(Activity) Repeat the data exactly as it stands.

[Material for this exercise Boundary: Start]

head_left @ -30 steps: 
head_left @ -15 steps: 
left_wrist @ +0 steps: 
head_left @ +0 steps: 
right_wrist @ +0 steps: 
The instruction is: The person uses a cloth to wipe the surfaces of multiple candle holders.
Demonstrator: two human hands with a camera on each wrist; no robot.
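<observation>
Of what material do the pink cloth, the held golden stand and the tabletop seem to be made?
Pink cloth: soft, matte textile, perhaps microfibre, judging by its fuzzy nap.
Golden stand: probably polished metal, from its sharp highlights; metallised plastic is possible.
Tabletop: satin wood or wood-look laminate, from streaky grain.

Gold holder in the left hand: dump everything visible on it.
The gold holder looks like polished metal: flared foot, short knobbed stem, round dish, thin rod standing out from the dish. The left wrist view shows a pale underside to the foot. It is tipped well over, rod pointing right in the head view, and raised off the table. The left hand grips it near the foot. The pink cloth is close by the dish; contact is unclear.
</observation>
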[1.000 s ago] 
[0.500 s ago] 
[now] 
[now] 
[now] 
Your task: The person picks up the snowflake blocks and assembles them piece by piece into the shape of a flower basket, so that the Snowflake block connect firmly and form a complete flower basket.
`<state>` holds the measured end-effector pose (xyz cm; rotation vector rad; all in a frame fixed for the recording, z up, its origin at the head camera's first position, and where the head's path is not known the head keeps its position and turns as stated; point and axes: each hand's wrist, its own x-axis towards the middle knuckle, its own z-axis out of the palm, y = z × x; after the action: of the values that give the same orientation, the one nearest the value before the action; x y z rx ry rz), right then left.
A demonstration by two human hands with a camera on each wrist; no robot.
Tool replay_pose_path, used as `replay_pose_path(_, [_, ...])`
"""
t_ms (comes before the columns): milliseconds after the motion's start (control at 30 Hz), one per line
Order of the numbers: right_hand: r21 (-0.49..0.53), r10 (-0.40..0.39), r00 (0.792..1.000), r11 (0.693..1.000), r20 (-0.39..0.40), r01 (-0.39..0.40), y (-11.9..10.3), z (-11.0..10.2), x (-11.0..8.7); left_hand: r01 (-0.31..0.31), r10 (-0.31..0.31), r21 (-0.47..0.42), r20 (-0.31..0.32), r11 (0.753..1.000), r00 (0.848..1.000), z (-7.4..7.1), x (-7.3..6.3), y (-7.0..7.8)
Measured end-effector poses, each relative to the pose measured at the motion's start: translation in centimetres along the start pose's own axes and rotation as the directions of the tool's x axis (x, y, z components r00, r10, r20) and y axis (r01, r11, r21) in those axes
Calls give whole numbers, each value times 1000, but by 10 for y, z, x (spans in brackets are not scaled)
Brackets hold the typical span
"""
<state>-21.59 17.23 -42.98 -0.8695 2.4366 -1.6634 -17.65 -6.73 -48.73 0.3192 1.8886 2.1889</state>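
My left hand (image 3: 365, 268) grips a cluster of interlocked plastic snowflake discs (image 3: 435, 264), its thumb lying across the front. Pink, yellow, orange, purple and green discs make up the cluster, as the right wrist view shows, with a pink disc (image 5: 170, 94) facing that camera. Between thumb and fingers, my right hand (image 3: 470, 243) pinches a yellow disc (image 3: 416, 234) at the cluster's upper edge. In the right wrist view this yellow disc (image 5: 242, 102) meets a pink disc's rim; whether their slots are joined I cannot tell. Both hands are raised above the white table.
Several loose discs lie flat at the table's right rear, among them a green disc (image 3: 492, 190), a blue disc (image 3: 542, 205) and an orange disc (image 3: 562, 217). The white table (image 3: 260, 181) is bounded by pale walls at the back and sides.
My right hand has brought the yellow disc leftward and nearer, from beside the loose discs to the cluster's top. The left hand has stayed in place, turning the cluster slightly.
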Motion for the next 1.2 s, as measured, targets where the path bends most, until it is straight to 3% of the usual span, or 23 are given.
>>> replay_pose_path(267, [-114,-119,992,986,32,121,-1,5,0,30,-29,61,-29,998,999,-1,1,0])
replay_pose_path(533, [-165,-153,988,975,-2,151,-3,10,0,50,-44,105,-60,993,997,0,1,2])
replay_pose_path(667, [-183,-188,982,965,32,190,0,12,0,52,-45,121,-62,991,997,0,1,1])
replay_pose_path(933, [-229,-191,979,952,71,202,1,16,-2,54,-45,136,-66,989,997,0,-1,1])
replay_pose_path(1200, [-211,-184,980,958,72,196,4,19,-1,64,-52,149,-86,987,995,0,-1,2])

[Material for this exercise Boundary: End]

(Answer to the exercise)
head_left @ -30 steps: 
head_left @ -15 steps: 
left_wrist @ +0 steps: 
head_left @ +0 steps: 
right_wrist @ +0 steps: 
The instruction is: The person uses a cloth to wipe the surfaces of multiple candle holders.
Demonstrator: two human hands with a camera on each wrist; no robot.
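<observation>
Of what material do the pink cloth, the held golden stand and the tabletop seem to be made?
Pink cloth: soft, matte textile, perhaps microfibre, judging by its fuzzy nap.
Golden stand: probably polished metal, from its sharp highlights; metallised plastic is possible.
Tabletop: satin wood or wood-look laminate, from streaky grain.

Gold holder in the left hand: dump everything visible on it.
The gold holder looks like polished metal: flared foot, short knobbed stem, round dish, thin rod standing out from the dish. The left wrist view shows a pale underside to the foot. It is tipped well over, rod pointing right in the head view, and raised off the table. The left hand grips it near the foot. The pink cloth is close by the dish; contact is unclear.
</observation>
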[1.000 s ago] 
[0.500 s ago] 
[now] 
[now] 
[now] 
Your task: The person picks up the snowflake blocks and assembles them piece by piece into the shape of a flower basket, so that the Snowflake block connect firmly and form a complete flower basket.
`<state>` holds the measured end-effector pose (xyz cm; rotation vector rad; all in a frame fixed for the recording, z up, its origin at the head camera's first position, and where the head's path is not known the head keeps its position and turns as stated; point and axes: each hand's wrist, its own x-axis towards the middle knuckle, its own z-axis out of the palm, y = z × x; after the action: of the values that give the same orientation, the one nearest the value before the action; x y z rx ry rz), right then left.
A demonstration by two human hands with a camera on each wrist; no robot.
Tool replay_pose_path, used as `replay_pose_path(_, [_, ...])`
"""
t_ms (comes before the columns): milliseconds after the motion's start (control at 30 Hz), one per line
Order of the numbers: right_hand: r21 (-0.49..0.53), r10 (-0.40..0.39), r00 (0.792..1.000), r11 (0.693..1.000), r20 (-0.39..0.40), r01 (-0.39..0.40), y (-11.9..10.3), z (-11.0..10.2), x (-11.0..8.7); left_hand: r01 (-0.31..0.31), r10 (-0.31..0.31), r21 (-0.47..0.42), r20 (-0.31..0.32), r11 (0.753..1.000), r00 (0.848..1.000), z (-7.4..7.1), x (-7.3..6.3), y (-7.0..7.8)
Measured end-effector poses, each relative to the pose measured at the motion's start: translation in centimetres along the start pose's own axes and rotation as the directions of the tool's x axis (x, y, z components r00, r10, r20) and y axis (r01, r11, r21) in those axes
Calls give whole numbers, each value times 1000, but by 10 for y, z, x (spans in brackets are not scaled)
Brackets hold the typical span
"""
<state>-21.59 17.23 -42.98 -0.8695 2.4366 -1.6634 -17.65 -6.73 -48.73 0.3192 1.8886 2.1889</state>
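My left hand (image 3: 365, 268) grips a cluster of interlocked plastic snowflake discs (image 3: 435, 264), its thumb lying across the front. Pink, yellow, orange, purple and green discs make up the cluster, as the right wrist view shows, with a pink disc (image 5: 170, 94) facing that camera. Between thumb and fingers, my right hand (image 3: 470, 243) pinches a yellow disc (image 3: 416, 234) at the cluster's upper edge. In the right wrist view this yellow disc (image 5: 242, 102) meets a pink disc's rim; whether their slots are joined I cannot tell. Both hands are raised above the white table.
Several loose discs lie flat at the table's right rear, among them a green disc (image 3: 492, 190), a blue disc (image 3: 542, 205) and an orange disc (image 3: 562, 217). The white table (image 3: 260, 181) is bounded by pale walls at the back and sides.
My right hand has brought the yellow disc leftward and nearer, from beside the loose discs to the cluster's top. The left hand has stayed in place, turning the cluster slightly.
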Motion for the next 1.2 s, as measured, targets where the path bends most, until it is straight to 3% of the usual span, or 23 are given.
>>> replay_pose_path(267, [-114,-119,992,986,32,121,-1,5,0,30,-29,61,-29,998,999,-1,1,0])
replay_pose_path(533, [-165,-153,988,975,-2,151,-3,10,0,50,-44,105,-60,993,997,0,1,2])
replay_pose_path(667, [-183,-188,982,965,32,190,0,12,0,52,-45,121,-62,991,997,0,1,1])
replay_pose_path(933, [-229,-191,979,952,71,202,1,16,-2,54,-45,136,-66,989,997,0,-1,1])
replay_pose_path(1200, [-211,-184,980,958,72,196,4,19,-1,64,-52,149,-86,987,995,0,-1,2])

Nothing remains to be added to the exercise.